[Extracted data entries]
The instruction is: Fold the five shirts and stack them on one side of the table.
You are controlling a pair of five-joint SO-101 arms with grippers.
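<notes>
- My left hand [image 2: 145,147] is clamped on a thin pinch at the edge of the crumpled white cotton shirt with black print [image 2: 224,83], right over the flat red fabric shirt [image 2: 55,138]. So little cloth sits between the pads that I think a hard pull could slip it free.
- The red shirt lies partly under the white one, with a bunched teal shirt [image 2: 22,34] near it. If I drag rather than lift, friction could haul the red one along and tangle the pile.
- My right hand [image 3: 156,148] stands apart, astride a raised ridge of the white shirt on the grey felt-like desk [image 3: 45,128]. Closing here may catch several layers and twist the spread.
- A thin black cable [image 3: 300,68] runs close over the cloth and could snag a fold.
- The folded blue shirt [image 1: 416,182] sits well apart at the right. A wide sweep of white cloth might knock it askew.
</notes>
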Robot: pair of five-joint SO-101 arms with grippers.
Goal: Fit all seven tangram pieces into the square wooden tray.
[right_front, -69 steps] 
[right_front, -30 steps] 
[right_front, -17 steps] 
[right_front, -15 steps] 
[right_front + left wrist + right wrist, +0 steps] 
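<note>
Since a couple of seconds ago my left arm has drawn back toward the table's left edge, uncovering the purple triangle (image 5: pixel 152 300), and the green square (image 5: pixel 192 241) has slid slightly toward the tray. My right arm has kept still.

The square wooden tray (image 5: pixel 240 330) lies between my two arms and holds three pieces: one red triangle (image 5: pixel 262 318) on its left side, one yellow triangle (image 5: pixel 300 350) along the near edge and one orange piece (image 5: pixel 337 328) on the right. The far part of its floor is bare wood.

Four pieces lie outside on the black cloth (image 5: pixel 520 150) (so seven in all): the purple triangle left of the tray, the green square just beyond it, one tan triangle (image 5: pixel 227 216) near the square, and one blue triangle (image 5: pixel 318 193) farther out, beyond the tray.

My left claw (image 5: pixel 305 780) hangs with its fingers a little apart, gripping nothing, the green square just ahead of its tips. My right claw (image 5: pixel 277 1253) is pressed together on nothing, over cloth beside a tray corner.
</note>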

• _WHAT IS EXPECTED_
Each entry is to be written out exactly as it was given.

• _ANSWER FOR THIS EXERCISE_
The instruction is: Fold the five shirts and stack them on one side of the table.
You are controlling a pair of five-joint SO-101 arms with grippers.
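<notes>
- My left hand [image 2: 145,147] is clamped on a thin pinch at the edge of the crumpled white cotton shirt with black print [image 2: 224,83], right over the flat red fabric shirt [image 2: 55,138]. So little cloth sits between the pads that I think a hard pull could slip it free.
- The red shirt lies partly under the white one, with a bunched teal shirt [image 2: 22,34] near it. If I drag rather than lift, friction could haul the red one along and tangle the pile.
- My right hand [image 3: 156,148] stands apart, astride a raised ridge of the white shirt on the grey felt-like desk [image 3: 45,128]. Closing here may catch several layers and twist the spread.
- A thin black cable [image 3: 300,68] runs close over the cloth and could snag a fold.
- The folded blue shirt [image 1: 416,182] sits well apart at the right. A wide sweep of white cloth might knock it askew.
</notes>
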Robot: pair of five-joint SO-101 arms with grippers.
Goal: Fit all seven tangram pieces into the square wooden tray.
[right_front, -69 steps] 
[right_front, -30 steps] 
[right_front, -17 steps] 
[right_front, -15 steps] 
[right_front + left wrist + right wrist, +0 steps] 
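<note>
Since a couple of seconds ago my left arm has drawn back toward the table's left edge, uncovering the purple triangle (image 5: pixel 152 300), and the green square (image 5: pixel 192 241) has slid slightly toward the tray. My right arm has kept still.

The square wooden tray (image 5: pixel 240 330) lies between my two arms and holds three pieces: one red triangle (image 5: pixel 262 318) on its left side, one yellow triangle (image 5: pixel 300 350) along the near edge and one orange piece (image 5: pixel 337 328) on the right. The far part of its floor is bare wood.

Four pieces lie outside on the black cloth (image 5: pixel 520 150) (so seven in all): the purple triangle left of the tray, the green square just beyond it, one tan triangle (image 5: pixel 227 216) near the square, and one blue triangle (image 5: pixel 318 193) farther out, beyond the tray.

My left claw (image 5: pixel 305 780) hangs with its fingers a little apart, gripping nothing, the green square just ahead of its tips. My right claw (image 5: pixel 277 1253) is pressed together on nothing, over cloth beside a tray corner.
</note>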

There's nothing else to the answer.